Depuis plus de deux décennies, Yenga, petit village frontalier niché entre la Guinée forestière (Macenta) et l’est de la Sierra Leone (Kailahun), est au cœur d’un conflit militaro-diplomatique latent. Un différend frontalier qui semblait oublié par les radars médiatiques, mais qui reste une véritable épine dans les relations bilatérales entre ces deux pays voisins et frères. Aujourd’hui, une médiation régionale conduite par le président Umaro Sissoco Embaló, mandaté par la CEDEAO, ravive l’espoir d’une résolution durable.
Yenga, un village symbole de tensions
Derrière sa taille modeste, Yenga représente beaucoup. Ce village possède une valeur stratégique, militaire et économique. Situé sur la rivière Makona, à la frontière, il est également une zone aurifère qui attire toutes les convoitises.
Pendant la guerre civile en Sierra Leone ( 1991-2002 ), les troupes guinéennes, en appui à Freetown, entrent à Yenga en 2001 pour lutter contre les rebelles du RUF. La guerre terminée, la Guinée maintient sa présence militaire, ce que la Sierra Leone conteste depuis 2002.
20 ans de médiations et de désillusions
Plusieurs promesses de retrait guinéen ont été faites, avec des accords de principe signés en 2005, 2012, puis en 2019. Pourtant, rien de concret ne s’est produit.

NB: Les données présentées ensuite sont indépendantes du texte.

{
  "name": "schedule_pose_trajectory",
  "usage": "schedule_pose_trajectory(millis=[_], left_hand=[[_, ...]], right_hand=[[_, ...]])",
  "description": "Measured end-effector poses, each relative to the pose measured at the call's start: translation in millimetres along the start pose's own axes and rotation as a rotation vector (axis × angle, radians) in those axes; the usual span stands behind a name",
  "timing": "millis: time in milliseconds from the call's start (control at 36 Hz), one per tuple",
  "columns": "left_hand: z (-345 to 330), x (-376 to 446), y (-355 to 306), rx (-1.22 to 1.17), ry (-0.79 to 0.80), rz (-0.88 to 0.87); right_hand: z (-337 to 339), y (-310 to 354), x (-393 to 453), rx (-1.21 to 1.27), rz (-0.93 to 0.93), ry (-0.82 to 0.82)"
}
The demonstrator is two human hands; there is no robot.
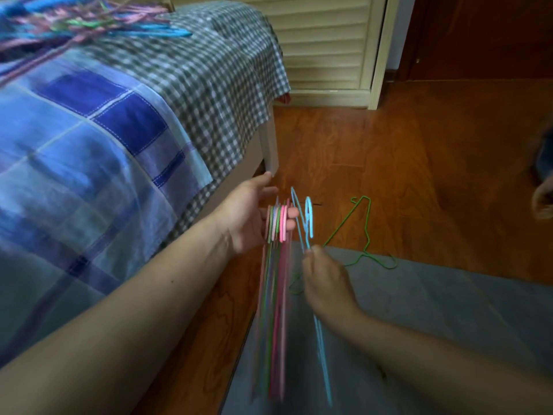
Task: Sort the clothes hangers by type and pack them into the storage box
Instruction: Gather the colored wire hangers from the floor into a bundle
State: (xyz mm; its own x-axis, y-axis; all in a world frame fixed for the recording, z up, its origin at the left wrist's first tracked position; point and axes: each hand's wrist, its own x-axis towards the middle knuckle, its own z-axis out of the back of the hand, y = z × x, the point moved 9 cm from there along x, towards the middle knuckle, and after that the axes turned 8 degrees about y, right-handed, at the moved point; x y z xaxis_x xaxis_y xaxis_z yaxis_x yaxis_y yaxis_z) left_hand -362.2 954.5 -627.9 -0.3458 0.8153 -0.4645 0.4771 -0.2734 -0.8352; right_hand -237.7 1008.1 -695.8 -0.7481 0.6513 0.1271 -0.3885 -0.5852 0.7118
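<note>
Presently, the left hand [250, 217] carries a bundle of pink and green wire hangers [276, 265], their hooks looped over its fingers, thumb spread apart. Just beside it, the right hand [324, 280] pinches two blue hangers [308, 223] at the neck. One green hanger [363, 235] lies across the wooden floor [419, 163] and a grey mat [434, 324]. Further hangers [89, 22], blurred, rest on the bed [89, 145].

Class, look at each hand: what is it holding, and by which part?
Left hand: a bundle of coloured hangers, their hooks hung over its fingers. Right hand: blue hangers, pinched just below the hooks.
</note>
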Motion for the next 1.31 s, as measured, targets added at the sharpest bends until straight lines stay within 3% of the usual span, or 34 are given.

La situation reste gelée, entre occupation militaire discrète et frustrations diplomatiques. La Guinée, de son côté, avance des arguments historiques et sécuritaires.
En 2022, le président sierra-léonais Julius Maada Bio relance publiquement le dossier en dénonçant la persistance de la présence militaire guinéenne à Yenga. La tension remonte d’un cran.
La médiation actuelle de la CEDEAO
Face au risque d’escalade, la CEDEAO (Communauté Économique des États de l’Afrique de l’Ouest), via son président en exercice à l’époque, Umaro Sissoco Embaló, s’est engagée dans une médiation active. Des réunions ont été organisées entre Conakry, Freetown, et Bissau.
Objectif : désamorcer la crise, trouver une solution diplomatique acceptable pour les deux parties, et surtout préserver la paix régionale dans un contexte sous-régional déjà instable (Mali, Burkina, Niger…).
Que révèle le conflit de Yenga ?
1. La souveraineté comme instrument de légitimité
Chacun des deux États utilise Yenga comme un symbole de souveraineté à défendre, dans un contexte national fragile. En Guinée, la transition militaire cherche à affirmer sa puissance territoriale. En Sierra Leone, le président Bio utilise ce dossier pour affermir son image de protecteur de l’intégrité nationale.
2. Les limites de l’intégration régionale
Ce conflit de longue durée met en évidence les difficultés de la CEDEAO à imposer ses décisions quand les États membres font passer leurs intérêts bilatéraux avant l’intégration régionale. Pourtant, une paix durable ne peut être construite sans respect mutuel et coopération frontalière.
3. Militarisation des zones riches en ressources
Le cas de Yenga est révélateur d’une tendance en Afrique de l’Ouest : militariser les zones minières et frontalières sous prétexte de sécurité. Cela complique les efforts de paix et accentue la méfiance entre voisins.
4. Un test pour la diplomatie africaine
Si la médiation d’Embaló aboutit, ce sera une victoire pour la diplomatie préventive africaine, capable de régler les différends sans recourir à des ingérences étrangères.
Quelle solution durable pour Yenga ?
Démarcation claire et reconnue des frontières par des experts indépendants de la CEDEAO et de l’Union africaine.
Retrait progressif et contrôlé des troupes guinéennes, avec garanties sécuritaires

Dialogue communautaire entre les populations locales, souvent oubliées dans les négociations.
Ce différend, qui dure depuis 20 ans, interpelle nos dirigeants sur leur capacité à privilégier le dialogue, l’intérêt des peuples, et la stabilité sous-régionale. La CEDEAO et le président Embaló ont entre leurs mains une opportunité de transformer ce conflit en exemple de résolution pacifique.
La balle est désormais dans le camp des dirigeants de Conakry et de Freetown. Car dans ce dossier, la victoire ne sera ni militaire ni diplomatique, mais humaine et fraternelle.